La tensión que está precediendo a los comicios revela que los votos siguen siendo la mejor fuente de legitimidad política posible. Se dice rápido, pero no siempre fue así y si nos descuidamos, podría dejar de serlo. A pesar de las campañas negras, de la violencia que se ha dejado crecer impunemente, de la descarada intervención del presidente, del uso partidario de las instituciones dizque autónomas, de las descalificaciones cruzadas entre los dos bandos principales y de las mentiras que han corrido como el agua, todo sigue girando en torno de la jornada electoral del 6 de junio.
Empero, lo más relevante de ese día crucial no será tanto el veredicto de las urnas (aun siendo fundamental), cuanto la conducta del presidente López Obrador. Dicen sus partidarios incondicionales que es un demócrata y que acatará los resultados aunque le sean aciagos. Ojalá sea así. Pero lo cierto es que desde el final del Siglo XX —es decir, desde que los votos se convirtieron en la única fuente aceptable de la legitimidad política, en el sexenio de Zedillo—, ningún presidente de la República había atacado tanto y tan constantemente a las instituciones electorales como López Obrador. Si lo más difícil de un proceso electoral es construir la aceptabilidad de la derrota, lo que ha venido haciendo el presidente es lo contrario: de manera sistemática y concienzuda ha ido creando las condiciones narrativas para desconocer los resultados si le son adversos, o para terminar de quebrar esas instituciones, si le son propicios.

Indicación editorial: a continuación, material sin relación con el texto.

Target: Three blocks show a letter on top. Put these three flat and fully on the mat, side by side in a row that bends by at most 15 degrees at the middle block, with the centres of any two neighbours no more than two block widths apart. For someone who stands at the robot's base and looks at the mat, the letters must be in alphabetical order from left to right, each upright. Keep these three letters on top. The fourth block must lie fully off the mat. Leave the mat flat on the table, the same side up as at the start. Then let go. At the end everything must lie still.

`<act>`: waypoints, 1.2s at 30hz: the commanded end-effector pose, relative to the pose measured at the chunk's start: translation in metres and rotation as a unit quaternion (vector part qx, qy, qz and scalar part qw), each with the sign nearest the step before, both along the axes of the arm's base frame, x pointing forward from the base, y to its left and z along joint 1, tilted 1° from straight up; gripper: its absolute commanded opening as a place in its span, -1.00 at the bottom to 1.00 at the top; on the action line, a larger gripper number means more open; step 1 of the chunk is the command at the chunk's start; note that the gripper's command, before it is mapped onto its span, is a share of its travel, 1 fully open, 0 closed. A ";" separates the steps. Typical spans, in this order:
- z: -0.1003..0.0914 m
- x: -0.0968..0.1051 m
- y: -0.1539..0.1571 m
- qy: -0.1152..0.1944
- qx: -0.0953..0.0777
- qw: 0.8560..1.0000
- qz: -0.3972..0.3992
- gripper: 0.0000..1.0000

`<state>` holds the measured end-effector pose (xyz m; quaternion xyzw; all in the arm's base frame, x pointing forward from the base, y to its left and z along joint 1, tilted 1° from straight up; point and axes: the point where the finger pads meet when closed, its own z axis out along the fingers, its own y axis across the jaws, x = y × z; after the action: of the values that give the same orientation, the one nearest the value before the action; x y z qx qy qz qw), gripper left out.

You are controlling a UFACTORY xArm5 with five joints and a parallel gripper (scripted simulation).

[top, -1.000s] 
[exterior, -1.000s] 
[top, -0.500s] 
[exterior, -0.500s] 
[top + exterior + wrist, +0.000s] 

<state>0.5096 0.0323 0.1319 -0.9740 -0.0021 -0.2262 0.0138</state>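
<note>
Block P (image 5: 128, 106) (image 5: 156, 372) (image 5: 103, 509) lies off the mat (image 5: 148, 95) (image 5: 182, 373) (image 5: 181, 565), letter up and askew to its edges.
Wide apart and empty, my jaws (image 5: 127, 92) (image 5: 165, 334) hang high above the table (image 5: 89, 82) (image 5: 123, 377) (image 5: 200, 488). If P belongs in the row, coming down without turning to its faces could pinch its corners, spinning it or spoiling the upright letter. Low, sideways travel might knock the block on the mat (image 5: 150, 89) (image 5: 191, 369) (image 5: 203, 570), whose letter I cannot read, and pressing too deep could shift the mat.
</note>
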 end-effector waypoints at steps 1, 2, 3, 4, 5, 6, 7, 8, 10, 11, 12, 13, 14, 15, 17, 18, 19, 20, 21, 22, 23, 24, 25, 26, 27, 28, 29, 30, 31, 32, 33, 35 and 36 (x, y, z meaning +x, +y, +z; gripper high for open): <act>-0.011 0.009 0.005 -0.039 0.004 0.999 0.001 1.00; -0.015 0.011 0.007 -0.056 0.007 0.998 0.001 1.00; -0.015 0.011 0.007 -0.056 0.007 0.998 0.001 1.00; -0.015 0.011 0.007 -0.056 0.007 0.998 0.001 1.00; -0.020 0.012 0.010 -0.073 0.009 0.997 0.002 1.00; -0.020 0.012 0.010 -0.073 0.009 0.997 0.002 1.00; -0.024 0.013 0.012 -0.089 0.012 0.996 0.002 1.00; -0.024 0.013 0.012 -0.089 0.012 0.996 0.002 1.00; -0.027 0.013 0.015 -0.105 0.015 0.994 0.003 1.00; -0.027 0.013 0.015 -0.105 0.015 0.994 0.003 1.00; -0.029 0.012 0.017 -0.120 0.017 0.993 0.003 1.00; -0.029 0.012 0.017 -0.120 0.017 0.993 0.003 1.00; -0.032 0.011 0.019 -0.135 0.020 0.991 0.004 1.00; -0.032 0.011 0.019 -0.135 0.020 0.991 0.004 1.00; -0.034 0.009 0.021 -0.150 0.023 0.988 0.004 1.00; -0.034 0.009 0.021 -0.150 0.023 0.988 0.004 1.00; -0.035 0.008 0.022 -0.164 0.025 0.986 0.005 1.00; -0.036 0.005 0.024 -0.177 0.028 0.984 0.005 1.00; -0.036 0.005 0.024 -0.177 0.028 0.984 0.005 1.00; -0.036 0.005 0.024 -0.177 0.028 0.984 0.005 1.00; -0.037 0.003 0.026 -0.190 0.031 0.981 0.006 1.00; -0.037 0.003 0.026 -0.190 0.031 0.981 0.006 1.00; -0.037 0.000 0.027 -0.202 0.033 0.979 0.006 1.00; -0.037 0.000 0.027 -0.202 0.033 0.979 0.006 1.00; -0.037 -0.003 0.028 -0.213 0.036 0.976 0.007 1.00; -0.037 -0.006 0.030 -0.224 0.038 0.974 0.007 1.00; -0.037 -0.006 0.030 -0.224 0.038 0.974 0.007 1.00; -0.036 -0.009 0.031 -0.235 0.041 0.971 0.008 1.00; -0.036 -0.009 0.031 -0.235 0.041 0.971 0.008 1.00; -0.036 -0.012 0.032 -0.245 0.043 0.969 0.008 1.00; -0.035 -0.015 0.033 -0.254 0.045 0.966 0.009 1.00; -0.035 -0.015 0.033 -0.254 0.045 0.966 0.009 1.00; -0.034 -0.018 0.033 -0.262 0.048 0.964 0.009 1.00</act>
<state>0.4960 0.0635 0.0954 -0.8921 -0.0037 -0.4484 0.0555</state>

La siguiente etapa de esa destrucción deliberada podría empezar el mismo 6 de junio en la mañana —o incluso antes—, cuando la jornada quedará en manos de los funcionarios de casilla, y todo su desarrollo descansará en la lealtad con la que jueguen las tres fuerzas que estarán disputando cada voto. De hecho, desde los días previos, el proceso electoral se vuelve vulnerable en la medida en que los paquetes con las boletas, las urnas y las actas duermen en las casas de esos ciudadanos. Y ya en plena jornada, será crucial que se instalen todas —o casi todas— las 162 mil 248 casillas y que el día transcurra en calma. Para eso, sin embargo, es preciso que nadie se proponga boicotear las elecciones con el propósito de añadir nuevos argumentos para devastar a las instituciones que las organizan. Las fake news que corren por las redes alertando de supuestos fraudes maquinados desde el INE, ya constituyen un mal augurio de lo que podría sobrevenir después.
Registremos a conciencia que por primera vez en la historia mexicana —aquí sí, en toda la historia del país— estas serán las primeras elecciones que se celebren bajo el signo de la más firme y decidida animadversión del poder ejecutivo federal hacia sus organizadores. Hasta 1996, todas las elecciones las controló el gobierno y, desde esa fecha hasta ahora, a ninguno le convenía patear la mesa electoral. En cambio, ya declarado como enemigo de la diversidad y dispuesto a imponer una sola versión de México a partir del pensamiento único, el gobierno de López Obrador se ha propuesto suplir la dominación legítima que se basa en la aceptación de la legalidad y de sus consecuencias por otra carismática, que descansa “en la entrega extracotidiana a la santidad, el heroísmo o la ejemplaridad de una persona y a las ordenaciones por ella creadas o reveladas”, según la formulación clásica de Max Weber.
Así que el 6 de junio terminará una etapa, pero comenzará otra más profunda para mantener vigente la legitimidad que aún pervive en México, pesar de todo. Por encima de los resultados, de los triunfos y de las derrotas de cada bandería, lo más importante será refrendar la autoridad de los votos emitidos como la única vía para decidir el destino del país.